Description of the task: Below are records. Find each line in them that holds the word "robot" and copy it.

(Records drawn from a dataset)
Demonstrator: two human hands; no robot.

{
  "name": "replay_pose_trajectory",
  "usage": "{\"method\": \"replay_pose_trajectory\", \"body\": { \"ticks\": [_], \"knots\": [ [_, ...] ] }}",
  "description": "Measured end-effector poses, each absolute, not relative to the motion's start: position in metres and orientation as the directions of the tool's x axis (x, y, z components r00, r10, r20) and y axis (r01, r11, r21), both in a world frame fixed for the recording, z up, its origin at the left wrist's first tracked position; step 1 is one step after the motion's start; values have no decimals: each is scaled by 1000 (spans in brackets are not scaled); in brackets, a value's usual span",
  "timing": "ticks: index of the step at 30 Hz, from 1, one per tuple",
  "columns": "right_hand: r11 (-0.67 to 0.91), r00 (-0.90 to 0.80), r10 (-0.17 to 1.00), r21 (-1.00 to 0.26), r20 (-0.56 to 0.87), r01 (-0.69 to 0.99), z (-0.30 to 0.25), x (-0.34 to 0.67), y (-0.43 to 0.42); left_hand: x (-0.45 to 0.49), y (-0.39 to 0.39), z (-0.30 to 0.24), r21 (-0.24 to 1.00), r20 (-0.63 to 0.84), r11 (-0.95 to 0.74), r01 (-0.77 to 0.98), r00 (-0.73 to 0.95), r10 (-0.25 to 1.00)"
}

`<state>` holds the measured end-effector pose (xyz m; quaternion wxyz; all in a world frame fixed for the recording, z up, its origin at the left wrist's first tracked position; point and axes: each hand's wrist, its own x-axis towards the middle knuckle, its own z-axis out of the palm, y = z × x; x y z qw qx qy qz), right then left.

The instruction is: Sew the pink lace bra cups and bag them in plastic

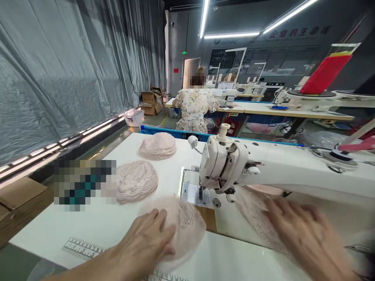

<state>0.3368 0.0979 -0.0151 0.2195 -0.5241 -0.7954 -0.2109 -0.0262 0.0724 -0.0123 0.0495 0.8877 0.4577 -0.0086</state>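
My left hand [148,234] has its fingers curled on a rounded, pale pink piece of lace fabric [190,230] at the front of the white table, just before the sewing machine [222,164]. My right hand [304,230] is smeared by motion under the machine arm. Its fingertips are at another pale pink lace piece [253,212], and their grip is unclear. The presser foot [200,193] stands over the metal needle plate [190,191], left of that lace. Two stacks of similar pieces, a nearer knitted-looking one [136,181] and a farther one [158,146], lie left of the machine.
A ruler scale [83,248] is marked along the table's front edge. A cardboard box [23,203] stands at the left. Ahead, a person in a floral top [196,103] sits at another sewing table [307,111]. A red thread cone [326,72] rises at the right.
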Motion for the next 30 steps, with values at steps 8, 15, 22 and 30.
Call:
{"method": "replay_pose_trajectory", "body": {
  "ticks": [8, 15, 22, 30],
  "knots": [
    [433, -353, 902, -534, 250, 726, -24, 212, 78, 2, 106, -4, 137, 269, -741, 657, 696, 666],
    [109, -167, 986, -781, 6, 616, -44, 204, 84, 28, 140, -1, 418, 20, -650, 635, 709, 705],
    [126, -122, 990, -800, 66, 587, -50, 201, 70, 34, 154, -8, 485, -79, -568, 665, 680, 729],
    [267, -355, 932, -787, 66, 556, -41, 218, 60, 36, 156, -4, 504, -98, -535, 678, 660, 745]
  ]
}}
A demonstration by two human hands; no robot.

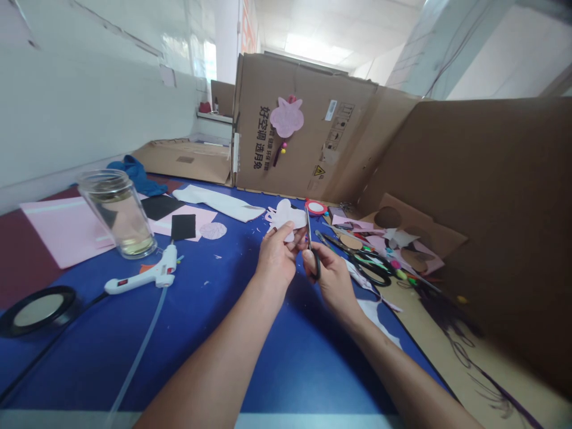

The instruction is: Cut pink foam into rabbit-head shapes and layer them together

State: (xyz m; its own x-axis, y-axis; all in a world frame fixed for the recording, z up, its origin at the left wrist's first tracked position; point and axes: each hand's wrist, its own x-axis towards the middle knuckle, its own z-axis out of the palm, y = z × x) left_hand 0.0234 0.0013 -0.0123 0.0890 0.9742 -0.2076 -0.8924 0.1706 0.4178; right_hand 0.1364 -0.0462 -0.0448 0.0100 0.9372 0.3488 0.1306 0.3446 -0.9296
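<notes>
My left hand [277,253] pinches a pale felt cutout [286,213] with rounded lobes, held up over the blue table. My right hand [329,271] is closed around the black handles of a pair of scissors [309,229]. The blades point up and away from me, at the right edge of the cutout. Whether they touch it I cannot tell. Behind the cutout lie thin pale strips [269,217]. A red-rimmed round piece with a white middle [316,207] lies just past the scissors' tip.
To the left stand a glass jar [120,214] with liquid, a white glue gun [147,275] and a black tape roll [41,311]. Larger scissors [373,271] and scraps crowd the right side. Cardboard walls [348,143] rise behind, bearing a pink flower-shaped hanging [286,118].
</notes>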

Output of the exercise:
Demonstrator: two human hands; no robot.
A demonstration by two human hands; no robot.

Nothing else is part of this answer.